[Records excerpted from a collection]
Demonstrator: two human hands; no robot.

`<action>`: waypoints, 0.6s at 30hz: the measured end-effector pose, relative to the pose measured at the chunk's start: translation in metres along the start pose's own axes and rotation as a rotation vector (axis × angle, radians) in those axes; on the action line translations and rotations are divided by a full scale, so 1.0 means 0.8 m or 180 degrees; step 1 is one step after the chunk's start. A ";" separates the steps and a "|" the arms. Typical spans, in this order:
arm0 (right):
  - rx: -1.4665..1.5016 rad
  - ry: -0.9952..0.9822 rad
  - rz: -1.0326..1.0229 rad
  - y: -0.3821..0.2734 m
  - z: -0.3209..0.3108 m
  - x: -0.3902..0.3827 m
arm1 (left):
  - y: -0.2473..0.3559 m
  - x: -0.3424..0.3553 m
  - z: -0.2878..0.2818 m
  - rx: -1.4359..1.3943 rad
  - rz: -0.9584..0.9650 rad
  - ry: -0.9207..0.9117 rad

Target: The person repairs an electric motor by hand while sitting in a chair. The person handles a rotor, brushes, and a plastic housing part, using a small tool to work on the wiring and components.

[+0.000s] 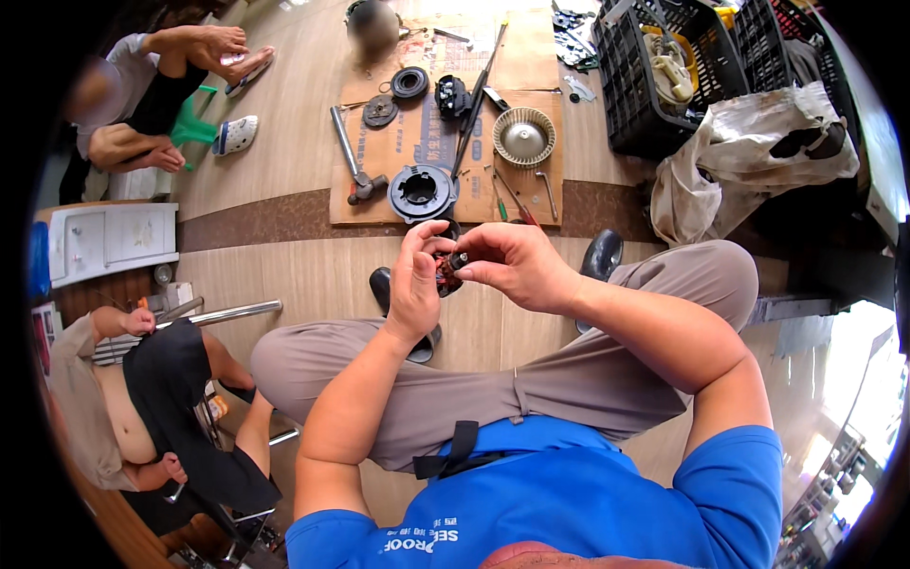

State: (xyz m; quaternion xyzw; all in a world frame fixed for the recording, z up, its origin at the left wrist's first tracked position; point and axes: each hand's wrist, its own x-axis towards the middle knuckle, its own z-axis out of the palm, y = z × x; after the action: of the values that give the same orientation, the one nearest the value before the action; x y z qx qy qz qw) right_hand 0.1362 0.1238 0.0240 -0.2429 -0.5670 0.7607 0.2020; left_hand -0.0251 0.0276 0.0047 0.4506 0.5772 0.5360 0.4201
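Note:
Between my knees, my left hand [414,289] is curled round a small electric motor part [445,276] with red and copper-coloured bits and a short metal shaft end. The thumb and fingertips of my right hand [521,262] close on the same part at its shaft side. Most of its body is hidden by my fingers. Just beyond my hands, a round grey motor housing [421,192] with a dark centre lies on a cardboard sheet [384,211]. A hammer [347,142] rests to its left, and a white fan wheel [523,137] to its right.
Screwdrivers [500,203], a dark disc [409,83] and a black part [452,97] lie on the cardboard. Black crates [645,123] stand at the far right beside a stained cloth [730,152]. Two people sit on the left, near a white cabinet [114,242].

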 end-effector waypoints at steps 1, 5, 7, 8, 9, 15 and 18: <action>-0.0273 0.0044 -0.0123 0.001 -0.001 0.000 | -0.001 0.000 0.001 0.0071 0.0064 0.0026; -0.0777 0.0141 -0.0320 -0.006 -0.001 0.001 | -0.002 0.000 0.001 0.0368 0.0153 0.0173; -0.1242 0.0183 -0.0395 -0.007 0.002 0.003 | -0.006 -0.001 -0.001 0.0355 0.0084 0.0249; -0.1250 0.0182 -0.0399 -0.002 0.002 0.004 | -0.003 0.001 0.000 0.0351 0.0092 0.0252; -0.0802 0.0234 -0.0344 0.006 0.004 0.006 | 0.001 0.002 0.000 0.0415 0.0026 0.0257; -0.0376 0.0154 0.0144 0.009 0.004 0.012 | -0.002 -0.002 -0.005 0.0116 -0.0303 0.0236; -0.0384 0.0128 0.0155 0.008 0.005 0.010 | 0.002 -0.006 -0.006 -0.0254 -0.0545 0.0082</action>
State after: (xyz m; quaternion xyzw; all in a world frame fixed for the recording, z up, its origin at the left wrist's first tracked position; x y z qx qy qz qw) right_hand 0.1271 0.1235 0.0174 -0.2836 -0.6016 0.7248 0.1798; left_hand -0.0288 0.0221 0.0071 0.3756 0.5971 0.5264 0.4746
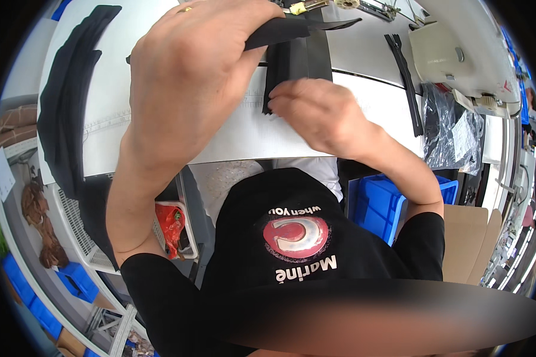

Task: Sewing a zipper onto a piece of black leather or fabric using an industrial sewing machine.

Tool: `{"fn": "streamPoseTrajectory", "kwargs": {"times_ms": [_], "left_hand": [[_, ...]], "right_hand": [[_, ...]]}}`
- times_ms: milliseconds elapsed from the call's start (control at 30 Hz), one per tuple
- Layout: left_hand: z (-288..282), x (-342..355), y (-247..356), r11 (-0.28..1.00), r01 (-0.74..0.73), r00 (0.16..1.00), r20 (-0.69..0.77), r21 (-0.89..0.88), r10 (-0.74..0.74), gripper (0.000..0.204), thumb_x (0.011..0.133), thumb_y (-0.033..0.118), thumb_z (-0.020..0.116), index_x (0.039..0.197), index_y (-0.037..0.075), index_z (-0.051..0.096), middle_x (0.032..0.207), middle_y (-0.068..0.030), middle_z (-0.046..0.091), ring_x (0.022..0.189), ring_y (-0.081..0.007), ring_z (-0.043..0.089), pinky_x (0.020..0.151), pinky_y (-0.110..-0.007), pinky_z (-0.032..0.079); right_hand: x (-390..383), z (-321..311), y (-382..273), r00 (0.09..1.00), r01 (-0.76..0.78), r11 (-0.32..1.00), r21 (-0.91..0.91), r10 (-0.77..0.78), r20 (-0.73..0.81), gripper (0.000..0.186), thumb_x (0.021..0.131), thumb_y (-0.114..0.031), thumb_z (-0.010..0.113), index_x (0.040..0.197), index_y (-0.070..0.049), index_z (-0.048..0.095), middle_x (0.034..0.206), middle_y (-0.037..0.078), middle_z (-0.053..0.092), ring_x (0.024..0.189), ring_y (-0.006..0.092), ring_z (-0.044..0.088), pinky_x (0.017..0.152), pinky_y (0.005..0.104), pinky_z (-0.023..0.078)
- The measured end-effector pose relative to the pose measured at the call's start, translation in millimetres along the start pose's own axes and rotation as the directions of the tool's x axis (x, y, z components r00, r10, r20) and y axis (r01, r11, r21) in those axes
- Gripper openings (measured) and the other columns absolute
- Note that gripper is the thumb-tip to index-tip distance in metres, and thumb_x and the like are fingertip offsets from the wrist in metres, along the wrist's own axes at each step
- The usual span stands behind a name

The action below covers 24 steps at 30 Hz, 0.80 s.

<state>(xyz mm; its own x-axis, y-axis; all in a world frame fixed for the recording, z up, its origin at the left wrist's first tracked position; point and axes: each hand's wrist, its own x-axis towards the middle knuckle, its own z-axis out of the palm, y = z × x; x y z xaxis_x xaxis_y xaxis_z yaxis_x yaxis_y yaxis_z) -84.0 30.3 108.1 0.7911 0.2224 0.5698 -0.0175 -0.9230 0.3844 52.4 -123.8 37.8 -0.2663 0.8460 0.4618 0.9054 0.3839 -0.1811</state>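
Note:
My left hand is raised over the white work surface, fingers curled round a black strip near the metal machine parts. My right hand is closed, its fingertips pinching the lower end of a black zipper tape that lies along a dark panel. Another black zipper lies to the right on the white table. Long black fabric pieces hang over the table's left edge.
A cream sewing machine body stands at upper right beside a plastic bag. Below are a blue bin, cardboard and a white basket with a red bag nearby. More blue bins sit at left.

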Motion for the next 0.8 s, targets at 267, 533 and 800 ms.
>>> {"fn": "streamPoseTrajectory", "kwargs": {"times_ms": [267, 533, 800], "left_hand": [[-2.6, 6.9, -4.3, 0.999, -0.041, 0.999, 0.03, -0.017, 0.042, 0.019, 0.083, -0.003, 0.064, 0.102, 0.001, 0.068, 0.091, -0.0101, 0.069, 0.08, -0.02, 0.066, 0.073, -0.028, 0.05], [8.1, 11.1, -7.8, 0.984, -0.15, 0.981, -0.137, -0.096, 0.137, 0.021, 0.069, -0.005, 0.068, 0.09, -0.003, 0.066, 0.076, -0.0162, 0.066, 0.065, -0.0289, 0.065, 0.057, -0.032, 0.051], [6.6, 13.9, -11.3, 0.986, -0.133, 0.987, -0.108, -0.098, 0.122, 0.021, 0.068, -0.005, 0.069, 0.089, -0.003, 0.066, 0.074, -0.0155, 0.065, 0.063, -0.0278, 0.064, 0.056, -0.032, 0.05]], "right_hand": [[-7.3, -27.6, 3.0, 0.974, -0.17, 0.983, -0.07, 0.157, -0.165, 0.02, 0.076, 0.003, 0.07, 0.095, 0.0, 0.067, 0.099, 0.009, 0.071, 0.087, 0.0233, 0.069, 0.073, 0.0332, 0.055], [-31.7, 18.9, -3.5, 0.988, -0.077, 0.993, -0.085, 0.065, -0.139, 0.019, 0.069, -0.003, 0.066, 0.087, 0.0, 0.067, 0.098, 0.011, 0.07, 0.094, 0.0249, 0.069, 0.083, 0.0371, 0.056], [-29.5, 23.9, -9.6, 0.996, -0.058, 0.993, -0.1, 0.05, -0.078, 0.016, 0.071, 0.001, 0.066, 0.087, 0.003, 0.065, 0.099, 0.015, 0.07, 0.093, 0.0261, 0.07, 0.079, 0.037, 0.058]]}}
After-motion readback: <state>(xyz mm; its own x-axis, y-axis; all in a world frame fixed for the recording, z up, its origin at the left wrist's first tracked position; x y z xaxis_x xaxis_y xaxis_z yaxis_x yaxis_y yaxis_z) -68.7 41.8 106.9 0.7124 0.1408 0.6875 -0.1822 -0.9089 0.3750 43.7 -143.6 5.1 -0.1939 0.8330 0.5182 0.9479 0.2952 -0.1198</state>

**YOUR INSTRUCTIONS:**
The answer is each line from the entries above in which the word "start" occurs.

**REPLY TO THE EXERCISE:**
`<action>`: waypoints, 0.6s at 30hz: the measured end-effector pose, relative to the pose measured at the chunk's start: translation in metres along the start pose's own axes and rotation as a rotation vector (axis × angle, radians) in those axes; on the action line translations and rotations are divided by a full scale, so 1.0 means 0.8 m or 180 degrees; step 1 is one step after the chunk's start. A ";" separates the steps and a "|" the arms. Typical spans, in this order:
- times_ms: milliseconds elapsed from the call's start (control at 30 Hz), one per tuple
- The measured end-effector pose relative to the pose measured at the call's start, translation in millimetres along the start pose's own axes and rotation as the directions of the tool's x axis (x, y, z components r00, r10, r20) and y axis (r01, r11, r21) in those axes

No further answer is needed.